Opinion
Appeal No. 2016AP1484-CR
05-24-2017
NOTICE
This opinion is subject to further editing. If published, the official version will appear in the bound volume of the Official Reports.
A party may file with the Supreme Court a petition to review an adverse decision by the Court of Appeals. See WIS. STAT. § 808.10 and RULE 809.62.
Cir. Ct. No. 2014CF220
APPEAL from a judgment and an order of the circuit court for Ozaukee County: TODD K. MARTENS, Judge. Affirmed.
¶1 NEUBAUER, C.J. William A. Wisth appeals from a judgment of conviction entered after a jury found him guilty of contempt of court and from an order denying his motion for postconviction relief. Wisth complains that the criminal complaint and information were defective, the jury instructions erroneous, and the jury's verdict unsupported by legally sufficient evidence. We reject each of these contentions and affirm the judgment and order.
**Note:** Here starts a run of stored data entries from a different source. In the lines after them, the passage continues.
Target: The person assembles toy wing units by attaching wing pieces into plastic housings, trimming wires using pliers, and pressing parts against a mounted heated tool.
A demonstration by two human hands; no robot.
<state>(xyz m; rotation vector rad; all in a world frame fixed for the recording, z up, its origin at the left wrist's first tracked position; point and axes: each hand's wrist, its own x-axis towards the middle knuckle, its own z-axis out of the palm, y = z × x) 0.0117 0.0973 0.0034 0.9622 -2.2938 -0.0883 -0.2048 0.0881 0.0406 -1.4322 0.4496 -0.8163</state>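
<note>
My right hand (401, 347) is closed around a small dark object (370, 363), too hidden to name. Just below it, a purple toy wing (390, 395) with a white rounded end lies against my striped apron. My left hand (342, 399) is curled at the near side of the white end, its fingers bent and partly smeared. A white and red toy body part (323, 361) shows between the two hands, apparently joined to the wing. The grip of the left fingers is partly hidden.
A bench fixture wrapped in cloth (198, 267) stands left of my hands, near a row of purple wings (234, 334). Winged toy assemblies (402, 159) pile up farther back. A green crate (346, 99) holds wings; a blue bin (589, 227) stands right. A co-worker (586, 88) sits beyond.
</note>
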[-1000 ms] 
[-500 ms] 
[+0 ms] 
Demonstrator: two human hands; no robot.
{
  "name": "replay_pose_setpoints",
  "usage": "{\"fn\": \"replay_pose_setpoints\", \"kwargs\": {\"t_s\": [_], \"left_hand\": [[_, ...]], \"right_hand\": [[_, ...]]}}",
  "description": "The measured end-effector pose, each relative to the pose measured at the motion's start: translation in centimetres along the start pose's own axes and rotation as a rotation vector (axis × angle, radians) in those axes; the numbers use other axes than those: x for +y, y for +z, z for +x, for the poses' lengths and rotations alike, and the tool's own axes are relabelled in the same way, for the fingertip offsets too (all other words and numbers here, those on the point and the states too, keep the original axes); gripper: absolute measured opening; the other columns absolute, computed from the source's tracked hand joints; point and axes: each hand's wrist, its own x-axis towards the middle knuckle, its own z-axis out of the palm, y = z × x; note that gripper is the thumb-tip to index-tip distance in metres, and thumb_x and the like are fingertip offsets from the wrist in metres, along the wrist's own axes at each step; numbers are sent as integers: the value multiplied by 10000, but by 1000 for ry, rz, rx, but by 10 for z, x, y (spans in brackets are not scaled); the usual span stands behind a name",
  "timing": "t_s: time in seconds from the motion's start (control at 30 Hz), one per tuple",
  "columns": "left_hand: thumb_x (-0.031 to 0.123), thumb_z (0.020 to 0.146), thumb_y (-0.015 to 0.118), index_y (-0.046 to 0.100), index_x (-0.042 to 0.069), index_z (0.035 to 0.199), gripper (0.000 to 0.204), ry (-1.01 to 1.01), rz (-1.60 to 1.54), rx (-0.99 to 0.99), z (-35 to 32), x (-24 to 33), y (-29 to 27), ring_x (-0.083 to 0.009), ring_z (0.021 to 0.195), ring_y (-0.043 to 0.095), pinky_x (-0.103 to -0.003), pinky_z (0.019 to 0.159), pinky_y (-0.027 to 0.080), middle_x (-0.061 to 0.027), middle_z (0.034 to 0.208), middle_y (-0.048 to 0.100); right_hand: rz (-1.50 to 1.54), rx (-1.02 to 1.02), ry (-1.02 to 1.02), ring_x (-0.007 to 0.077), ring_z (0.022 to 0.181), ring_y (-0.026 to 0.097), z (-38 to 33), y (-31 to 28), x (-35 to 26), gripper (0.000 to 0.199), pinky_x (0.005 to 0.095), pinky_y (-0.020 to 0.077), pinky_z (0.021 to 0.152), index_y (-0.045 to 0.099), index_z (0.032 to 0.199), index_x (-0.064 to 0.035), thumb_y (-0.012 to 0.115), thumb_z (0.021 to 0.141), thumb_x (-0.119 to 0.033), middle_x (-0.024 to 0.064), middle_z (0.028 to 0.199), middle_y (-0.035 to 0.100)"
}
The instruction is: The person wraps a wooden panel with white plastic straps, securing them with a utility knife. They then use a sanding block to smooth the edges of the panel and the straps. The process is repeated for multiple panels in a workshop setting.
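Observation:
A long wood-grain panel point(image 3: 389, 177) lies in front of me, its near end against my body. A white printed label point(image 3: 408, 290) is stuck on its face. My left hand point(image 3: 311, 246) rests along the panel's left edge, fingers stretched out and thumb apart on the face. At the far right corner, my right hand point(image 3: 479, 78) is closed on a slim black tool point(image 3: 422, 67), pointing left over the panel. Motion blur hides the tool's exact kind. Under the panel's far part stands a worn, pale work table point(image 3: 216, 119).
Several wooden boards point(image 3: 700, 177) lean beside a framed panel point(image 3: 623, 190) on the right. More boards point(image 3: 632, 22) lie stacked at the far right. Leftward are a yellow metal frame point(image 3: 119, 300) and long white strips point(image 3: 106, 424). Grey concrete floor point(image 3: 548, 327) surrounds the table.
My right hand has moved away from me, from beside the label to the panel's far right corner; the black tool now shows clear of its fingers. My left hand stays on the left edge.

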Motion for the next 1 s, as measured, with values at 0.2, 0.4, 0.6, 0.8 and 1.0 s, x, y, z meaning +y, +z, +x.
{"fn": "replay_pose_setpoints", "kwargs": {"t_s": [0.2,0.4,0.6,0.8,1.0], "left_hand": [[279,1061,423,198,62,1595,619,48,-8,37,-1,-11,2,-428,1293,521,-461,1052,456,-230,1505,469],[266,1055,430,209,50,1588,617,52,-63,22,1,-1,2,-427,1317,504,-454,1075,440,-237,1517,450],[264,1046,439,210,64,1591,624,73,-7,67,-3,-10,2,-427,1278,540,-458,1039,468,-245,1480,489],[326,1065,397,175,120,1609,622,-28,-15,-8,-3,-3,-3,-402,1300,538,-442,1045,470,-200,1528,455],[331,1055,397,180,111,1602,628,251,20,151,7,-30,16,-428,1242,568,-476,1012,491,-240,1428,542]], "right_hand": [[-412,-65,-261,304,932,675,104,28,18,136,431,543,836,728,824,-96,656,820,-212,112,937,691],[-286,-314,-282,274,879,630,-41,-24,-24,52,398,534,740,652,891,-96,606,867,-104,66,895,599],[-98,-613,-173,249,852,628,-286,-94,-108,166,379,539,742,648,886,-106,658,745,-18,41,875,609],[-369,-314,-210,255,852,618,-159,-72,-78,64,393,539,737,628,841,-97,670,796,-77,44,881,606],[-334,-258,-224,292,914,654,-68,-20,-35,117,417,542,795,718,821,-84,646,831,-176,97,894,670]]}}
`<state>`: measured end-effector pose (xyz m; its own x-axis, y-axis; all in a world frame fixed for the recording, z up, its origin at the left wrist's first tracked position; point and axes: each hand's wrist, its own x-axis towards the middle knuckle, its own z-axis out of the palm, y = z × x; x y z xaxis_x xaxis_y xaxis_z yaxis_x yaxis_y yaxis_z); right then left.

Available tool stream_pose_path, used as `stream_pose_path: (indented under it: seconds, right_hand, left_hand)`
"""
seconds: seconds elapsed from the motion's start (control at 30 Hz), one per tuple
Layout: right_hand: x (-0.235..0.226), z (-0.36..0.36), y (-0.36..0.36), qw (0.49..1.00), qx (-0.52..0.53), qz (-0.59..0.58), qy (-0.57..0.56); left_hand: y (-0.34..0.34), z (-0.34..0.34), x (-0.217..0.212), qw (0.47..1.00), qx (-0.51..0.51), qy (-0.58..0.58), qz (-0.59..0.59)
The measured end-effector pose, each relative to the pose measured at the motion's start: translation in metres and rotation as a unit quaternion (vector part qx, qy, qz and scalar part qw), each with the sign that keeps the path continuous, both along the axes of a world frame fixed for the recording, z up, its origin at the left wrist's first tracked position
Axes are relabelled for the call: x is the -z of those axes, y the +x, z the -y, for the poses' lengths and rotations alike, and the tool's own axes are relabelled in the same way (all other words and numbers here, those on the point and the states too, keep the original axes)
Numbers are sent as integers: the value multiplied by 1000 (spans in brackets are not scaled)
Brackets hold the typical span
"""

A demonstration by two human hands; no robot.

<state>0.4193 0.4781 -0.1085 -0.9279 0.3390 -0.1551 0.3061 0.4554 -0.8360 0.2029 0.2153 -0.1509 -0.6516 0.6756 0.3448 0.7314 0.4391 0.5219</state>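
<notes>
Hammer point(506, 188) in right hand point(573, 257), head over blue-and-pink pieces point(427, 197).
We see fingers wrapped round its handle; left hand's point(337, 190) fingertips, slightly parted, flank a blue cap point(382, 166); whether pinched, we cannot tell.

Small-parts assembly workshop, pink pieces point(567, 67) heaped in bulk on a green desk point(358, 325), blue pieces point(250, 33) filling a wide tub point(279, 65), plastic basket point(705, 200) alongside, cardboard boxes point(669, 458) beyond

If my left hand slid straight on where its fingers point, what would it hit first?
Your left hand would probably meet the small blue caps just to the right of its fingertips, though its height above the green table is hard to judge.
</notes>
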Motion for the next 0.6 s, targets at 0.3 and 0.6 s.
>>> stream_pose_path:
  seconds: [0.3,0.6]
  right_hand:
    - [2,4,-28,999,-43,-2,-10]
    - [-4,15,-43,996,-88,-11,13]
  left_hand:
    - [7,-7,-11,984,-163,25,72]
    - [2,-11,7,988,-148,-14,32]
This appeal is decided by one judge pursuant to WIS. STAT. § 752.31(2)(f) (2015-16). All references to the Wisconsin Statutes are to the 2015-16 version unless otherwise noted.
¶2 Wisth was charged with communicating with jurors during a trial in which he was the defendant and contempt of court for disobeying an order of the court, the latter contrary to WIS. STAT. § 785.01(1)(b). The complaint alleged that on July 30, 2014, Wisth was sitting on a bench outside the main entrance to the Ozaukee County Justice Center with a cardboard sign and flyers, and he attempted to give one of the flyers to a juror but she refused. The cardboard sign said, "Don't trust Judge Malloy or Ozaukee County Sheriff's Department! They are dishonest!" The flyer said, in all capital letters, the following:
Wisth was acquitted of the former; thus, our discussion is limited to the latter.
BEWARE. BEWARE.
DO NOT TRUST OZAUKEE COUNTY OR JUDGE MALLOY!
IF YOU ARE A CRIMINAL DEFENDANT:
YOUR RIGHTS WILL BE TAKEN AWAY FROM YOU
1. DO NOT REQUEST AN ATTORNEY
2. THE JUDGE WILL WORK IN THE DA'S FAVOR
3. THE JUDGE WILL WORK IN THE FAVOR OF THE POLICE
4. YOU CANNOT PLEAD NOT GUILTY AND GET A FAIR JURY TRIAL IN OZAUKEE COUNTY
***THE JUDGE SHOULD NOT BE A JUDGE***
DO NOT TRUST JUDGE MALLOY OR THE OZAUKEE COUNTY SHERIFF'S DEPARTMENT
¶3 At trial, the State presented testimony from juror Carol Mittag, deputy clerk for the Ozaukee County Clerk of Courts Marilyn Baunoch, and Deputy Sheriff Gary Keller.
¶4 Collectively, they testified that on July 29, 2014, Mittag was selected as a juror in a criminal case where Wisth was the named defendant and Judge Malloy presided. At the end of the day, Judge Malloy instructed the jurors "[n]ot to discuss the case with anyone."
¶5 The following day, Mittag arrived at the court early, about 8:00 a.m. As she walked towards the only public entrance to the building, she noticed that Wisth was sitting on a bench. Mittag put her head down and tried not to look at Wisth because she knew she was not supposed to talk with him. Wisth asked Mittag if he could give her something, but she refused. Mittag did not see the sign or the words on the flyer he tried to give her. Mittag acknowledged that she was wearing different clothes than the previous day and she was not wearing a name tag. After the encounter, Mittag went and told Baunoch. Baunoch looked outside and saw Wisth by the front entrance sitting on a bench. He was holding something, like a paper, and he had something next to him. Baunoch went and told a deputy.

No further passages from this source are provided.